From the first line to the last, return the material exactly.

*-*-*

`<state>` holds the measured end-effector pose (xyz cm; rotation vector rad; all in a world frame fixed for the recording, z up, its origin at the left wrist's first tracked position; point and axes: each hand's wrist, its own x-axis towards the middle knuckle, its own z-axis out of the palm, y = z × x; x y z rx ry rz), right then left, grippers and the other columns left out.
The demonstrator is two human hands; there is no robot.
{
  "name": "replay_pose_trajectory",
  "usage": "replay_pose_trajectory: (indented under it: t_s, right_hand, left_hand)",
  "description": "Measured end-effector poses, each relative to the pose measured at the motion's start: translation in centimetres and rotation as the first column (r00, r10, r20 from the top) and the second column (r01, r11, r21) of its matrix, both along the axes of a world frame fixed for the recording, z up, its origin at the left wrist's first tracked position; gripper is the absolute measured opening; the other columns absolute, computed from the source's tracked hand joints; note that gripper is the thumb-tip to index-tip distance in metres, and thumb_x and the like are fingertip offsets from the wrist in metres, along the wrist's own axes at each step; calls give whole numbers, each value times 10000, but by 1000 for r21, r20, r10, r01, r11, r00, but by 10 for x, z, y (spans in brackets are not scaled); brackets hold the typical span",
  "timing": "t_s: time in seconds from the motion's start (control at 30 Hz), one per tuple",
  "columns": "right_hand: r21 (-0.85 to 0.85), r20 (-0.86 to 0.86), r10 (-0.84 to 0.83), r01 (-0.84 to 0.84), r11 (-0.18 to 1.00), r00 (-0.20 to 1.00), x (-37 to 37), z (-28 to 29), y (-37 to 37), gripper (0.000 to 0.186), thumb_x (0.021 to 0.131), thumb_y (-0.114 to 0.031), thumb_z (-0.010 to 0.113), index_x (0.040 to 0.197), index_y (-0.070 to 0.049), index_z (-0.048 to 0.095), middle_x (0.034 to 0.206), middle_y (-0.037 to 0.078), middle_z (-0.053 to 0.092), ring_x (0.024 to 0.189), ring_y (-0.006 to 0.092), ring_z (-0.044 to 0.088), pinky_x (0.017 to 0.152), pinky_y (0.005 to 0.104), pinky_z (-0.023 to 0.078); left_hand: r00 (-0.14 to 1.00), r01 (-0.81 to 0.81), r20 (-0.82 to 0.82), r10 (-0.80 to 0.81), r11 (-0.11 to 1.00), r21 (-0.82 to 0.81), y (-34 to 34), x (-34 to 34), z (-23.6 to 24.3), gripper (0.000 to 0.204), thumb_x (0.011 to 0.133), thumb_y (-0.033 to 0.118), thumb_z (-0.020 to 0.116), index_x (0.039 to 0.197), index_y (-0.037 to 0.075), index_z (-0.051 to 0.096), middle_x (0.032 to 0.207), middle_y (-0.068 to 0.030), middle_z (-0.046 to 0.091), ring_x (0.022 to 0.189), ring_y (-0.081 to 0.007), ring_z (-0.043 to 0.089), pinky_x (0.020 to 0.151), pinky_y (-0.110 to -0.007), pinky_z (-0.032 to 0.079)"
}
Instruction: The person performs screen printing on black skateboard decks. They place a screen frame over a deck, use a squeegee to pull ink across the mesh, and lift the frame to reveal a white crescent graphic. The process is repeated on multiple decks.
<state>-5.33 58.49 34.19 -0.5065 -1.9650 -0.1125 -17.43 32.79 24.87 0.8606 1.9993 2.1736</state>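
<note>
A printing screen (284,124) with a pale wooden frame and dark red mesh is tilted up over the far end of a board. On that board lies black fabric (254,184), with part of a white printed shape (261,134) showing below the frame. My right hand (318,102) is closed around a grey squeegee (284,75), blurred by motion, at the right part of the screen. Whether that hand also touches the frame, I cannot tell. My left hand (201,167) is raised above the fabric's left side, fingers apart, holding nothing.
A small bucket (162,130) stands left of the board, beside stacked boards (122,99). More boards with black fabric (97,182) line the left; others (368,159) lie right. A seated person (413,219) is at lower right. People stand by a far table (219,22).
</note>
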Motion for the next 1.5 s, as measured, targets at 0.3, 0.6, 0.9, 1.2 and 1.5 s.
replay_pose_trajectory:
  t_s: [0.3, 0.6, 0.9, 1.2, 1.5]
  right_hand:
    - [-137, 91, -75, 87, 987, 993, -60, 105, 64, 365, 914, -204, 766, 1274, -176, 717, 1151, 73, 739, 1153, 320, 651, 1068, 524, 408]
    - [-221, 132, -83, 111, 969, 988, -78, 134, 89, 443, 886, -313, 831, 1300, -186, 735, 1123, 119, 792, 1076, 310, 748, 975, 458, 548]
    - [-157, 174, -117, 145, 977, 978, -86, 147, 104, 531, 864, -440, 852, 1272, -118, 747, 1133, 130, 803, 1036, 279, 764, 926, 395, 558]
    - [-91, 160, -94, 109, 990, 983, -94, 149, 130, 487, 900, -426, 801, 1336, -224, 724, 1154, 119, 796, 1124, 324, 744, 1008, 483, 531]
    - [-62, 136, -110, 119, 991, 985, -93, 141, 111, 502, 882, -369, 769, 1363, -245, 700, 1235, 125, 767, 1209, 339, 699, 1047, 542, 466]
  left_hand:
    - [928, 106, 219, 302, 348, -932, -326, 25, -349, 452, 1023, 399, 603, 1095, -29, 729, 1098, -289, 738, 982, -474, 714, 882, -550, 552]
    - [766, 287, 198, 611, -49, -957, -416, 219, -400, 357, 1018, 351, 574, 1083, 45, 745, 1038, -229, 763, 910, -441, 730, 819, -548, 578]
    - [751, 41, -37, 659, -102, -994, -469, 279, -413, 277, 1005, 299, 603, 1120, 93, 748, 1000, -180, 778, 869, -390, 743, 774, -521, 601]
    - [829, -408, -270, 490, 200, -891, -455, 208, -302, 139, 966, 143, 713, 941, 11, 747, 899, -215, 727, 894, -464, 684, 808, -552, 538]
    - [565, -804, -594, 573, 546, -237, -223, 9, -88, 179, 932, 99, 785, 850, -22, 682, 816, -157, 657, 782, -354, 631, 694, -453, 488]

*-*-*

▸ Result:
`<state>` holds the measured end-effector pose (xyz cm; rotation vector rad; all in a world frame fixed for the recording, z up, its origin at the left wrist's first tracked position; point and axes: each hand's wrist, its own x-axis towards the middle knuckle, its own z-axis out of the palm, y = z × x; x y z rx ry rz), right then left, grippers and the other columns left out.
The demonstrator is two human hands; there is no robot.
{
  "name": "replay_pose_trajectory",
  "usage": "replay_pose_trajectory: (indented under it: t_s, right_hand, left_hand)",
  "description": "Measured end-effector poses, each relative to the pose measured at the motion's start: translation in centimetres and rotation as the first column (r00, r10, r20 from the top) and the second column (r01, r11, r21) of its matrix, both along the axes of a world frame fixed for the recording, z up, its origin at the left wrist's first tracked position; gripper is the absolute measured opening; the other columns absolute, computed from the source's tracked hand joints; note that gripper is the thumb-tip to index-tip distance in metres, and thumb_x and the like are fingertip offsets from the wrist in metres, along the wrist's own axes at each step; calls give whole numbers, each value times 10000, but by 1000 for r21, r20, r10, r01, r11, r00, but by 10 for x, z, y (spans in brackets are not scaled); brackets hold the typical span",
  "timing": "t_s: time in seconds from the motion's start (control at 30 Hz), one per tuple",
  "columns": "right_hand: r21 (-0.85 to 0.85), r20 (-0.86 to 0.86), r10 (-0.84 to 0.83), r01 (-0.84 to 0.84), r11 (-0.18 to 1.00), r00 (-0.20 to 1.00), x (-37 to 37), z (-28 to 29), y (-37 to 37), gripper (0.000 to 0.186), thumb_x (0.021 to 0.131), thumb_y (-0.114 to 0.031), thumb_z (-0.010 to 0.113), index_x (0.040 to 0.197), index_y (-0.070 to 0.049), index_z (-0.048 to 0.095), middle_x (0.034 to 0.206), middle_y (-0.037 to 0.078), middle_z (-0.053 to 0.092), ring_x (0.024 to 0.189), ring_y (-0.006 to 0.092), ring_z (-0.044 to 0.088), pinky_x (0.017 to 0.152), pinky_y (0.005 to 0.104), pinky_z (-0.023 to 0.078); left_hand: r00 (-0.14 to 1.00), r01 (-0.81 to 0.81), r20 (-0.82 to 0.82), r10 (-0.80 to 0.81), r11 (-0.11 to 1.00), r21 (-0.82 to 0.81), y (-34 to 34), x (-34 to 34), z (-23.6 to 24.3), gripper (0.000 to 0.204), thumb_x (0.011 to 0.133), thumb_y (-0.033 to 0.118), thumb_z (-0.020 to 0.116), index_x (0.039 to 0.197), index_y (-0.037 to 0.075), index_z (-0.051 to 0.096), middle_x (0.032 to 0.207), middle_y (-0.068 to 0.030), middle_z (-0.046 to 0.091), ring_x (0.022 to 0.189), ring_y (-0.081 to 0.007), ring_z (-0.043 to 0.089), pinky_x (0.020 to 0.151), pinky_y (-0.110 to -0.007), pinky_z (-0.032 to 0.079)"
}
Instruction: The person performs screen printing on black skateboard decks. They place a screen frame over a deck, use a squeegee to pull ink across the mesh, and lift the frame to reveal a white crescent graphic. The process is repeated on multiple decks.
<state>-5.33 58.49 34.19 -0.5065 -1.9650 -0.1125 -17.43 32.79 24.87 0.8606 1.9993 2.1736</state>
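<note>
A printing screen (284,124) with a pale wooden frame and dark red mesh is tilted up over the far end of a board. On that board lies black fabric (254,184), with part of a white printed shape (261,134) showing below the frame. My right hand (318,102) is closed around a grey squeegee (284,75), blurred by motion, at the right part of the screen. Whether that hand also touches the frame, I cannot tell. My left hand (201,167) is raised above the fabric's left side, fingers apart, holding nothing.
A small bucket (162,130) stands left of the board, beside stacked boards (122,99). More boards with black fabric (97,182) line the left; others (368,159) lie right. A seated person (413,219) is at lower right. People stand by a far table (219,22).
</note>
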Motion for the next 1.5 s, as measured, targets at 0.3, 0.6, 0.9, 1.2 and 1.5 s.
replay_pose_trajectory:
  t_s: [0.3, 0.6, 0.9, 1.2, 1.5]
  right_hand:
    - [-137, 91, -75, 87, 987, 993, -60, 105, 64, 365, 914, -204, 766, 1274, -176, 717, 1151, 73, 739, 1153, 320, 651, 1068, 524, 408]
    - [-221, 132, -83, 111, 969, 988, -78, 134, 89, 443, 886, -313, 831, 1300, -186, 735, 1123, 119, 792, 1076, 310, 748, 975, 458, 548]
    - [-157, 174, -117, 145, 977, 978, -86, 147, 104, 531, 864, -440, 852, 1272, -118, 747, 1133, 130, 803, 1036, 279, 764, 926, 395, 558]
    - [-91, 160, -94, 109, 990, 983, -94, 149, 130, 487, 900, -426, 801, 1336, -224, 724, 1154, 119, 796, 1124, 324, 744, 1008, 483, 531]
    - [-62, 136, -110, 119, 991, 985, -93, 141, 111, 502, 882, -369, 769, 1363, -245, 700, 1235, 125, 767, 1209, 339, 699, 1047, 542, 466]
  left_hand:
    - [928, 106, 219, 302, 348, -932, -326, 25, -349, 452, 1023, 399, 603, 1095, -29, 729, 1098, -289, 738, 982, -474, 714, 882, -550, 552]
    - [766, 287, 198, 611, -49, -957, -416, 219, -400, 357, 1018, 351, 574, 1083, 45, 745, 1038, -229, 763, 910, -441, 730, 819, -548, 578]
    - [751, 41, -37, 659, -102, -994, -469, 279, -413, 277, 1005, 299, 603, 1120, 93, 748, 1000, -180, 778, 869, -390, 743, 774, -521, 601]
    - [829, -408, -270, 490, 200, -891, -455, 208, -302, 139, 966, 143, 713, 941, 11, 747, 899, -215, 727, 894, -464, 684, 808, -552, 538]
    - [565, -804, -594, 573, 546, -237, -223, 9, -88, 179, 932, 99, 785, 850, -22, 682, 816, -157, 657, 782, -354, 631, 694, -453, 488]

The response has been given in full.